Baruch’s pandemic restrictions should end in spring 2022

By Dani Heba

Baruch has been plagued with COVID-19 restrictions for nearly the past two years. While the initial lockdowns could have been justified, continuing COVID-19 restrictions would be archaic and have social costs that outweigh any health benefits.

To start with, the idea that students can come for in-person classes but not meet in person for clubs is, to put it lightly, moronic. How does it make sense to say that a club meeting isn’t safe, but a class one is?

This decision hinders the social capabilities of a school that is already widely known for being anti-social. Most classes find people keeping to themselves.  A club is where a person can truly interact with others who have shared interests and form lifetime connections.

Additionally, I believe the school’s mask mandates are unnecessary given that everyone who enters must be vaccinated anyway. This means that everyone’s chances of being severely ill if one even gets the virus at all, are incredibly low.

There’s no need to make an anti-social school even more so.. I think it is time to eliminate that unnecessary burden on both students and staff, given that the health risks are significantly decreased for almost everybody.

Concerns about the omicron variant have the potential to scare people into wanting more restrictions.

However, instead of rushing to propose lockdowns and a return to Zoom, among other restrictions, it is important to realize what may be the case : the variant is more transmissible, which scientists say might help end the pandemic.

Considering these factors, including the inevitability of this pandemic becoming endemic in the near future due to the virus’s natural progression and medical advancements, the social risks of keeping Baruch students and staff confined to anti-social and unnecessary pandemic measures far outweigh the risks of dropping all COVID-19 restrictions.

 

There is hope for some normalcy in spring 2022

By Mia Gindis

My professor arrived 20 minutes late to my first in-person class since the onset of the pandemic. Then, he couldn’t figure out how to connect his laptop to the projector.

Three students rushed to help him. The rest sat earnestly in their seats, waiting for the HDMI cable to breathe life into the smart screen display so that the professor could move forward with our very first in-person lesson since CUNY shut down in March 2020.

I realized, upon surveying the room, how alien this familiar setting seemed to me and likely to my peers, as well. After all, we had all spent nearly three-quarters of our lives either sitting in a classroom or dreading doing so the next morning.

Why did attending an in-person class now feel like riding a bike for the first time in years? The procedure feels intuitive, like muscle memory, but it took a couple of turns to truly get the hang of it.

I noticed something else as I gazed at my classmates’ expressions that day — everybody seemed relieved.

It was as if all the awkward idiosyncrasies of an in-person class, which had been lost in the shift to online learning, had reminded us of a bygone era. It reminded us of how much we missed it.

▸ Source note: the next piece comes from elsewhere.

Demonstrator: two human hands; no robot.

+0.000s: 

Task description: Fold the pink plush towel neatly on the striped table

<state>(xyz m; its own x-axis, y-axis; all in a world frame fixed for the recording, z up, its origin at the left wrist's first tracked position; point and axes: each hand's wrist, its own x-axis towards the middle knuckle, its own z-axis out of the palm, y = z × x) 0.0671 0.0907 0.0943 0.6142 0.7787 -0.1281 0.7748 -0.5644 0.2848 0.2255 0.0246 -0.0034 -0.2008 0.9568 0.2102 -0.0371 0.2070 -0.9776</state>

As the spring semester rolls around, many students have found themselves with all in-person classes. Though some are nervous about the transition, the overwhelming consensus seems to be that this is a positive change.

With mask and vaccine mandates still in effect, getting students back on campus seems to be the next logical step for a student body that has been starved of human connection. There will always be new variants, hotspots and fears, but the nostalgia for in-person school has been mounting.

It’s time for a return to normalcy. Or, at least, as close as we can get.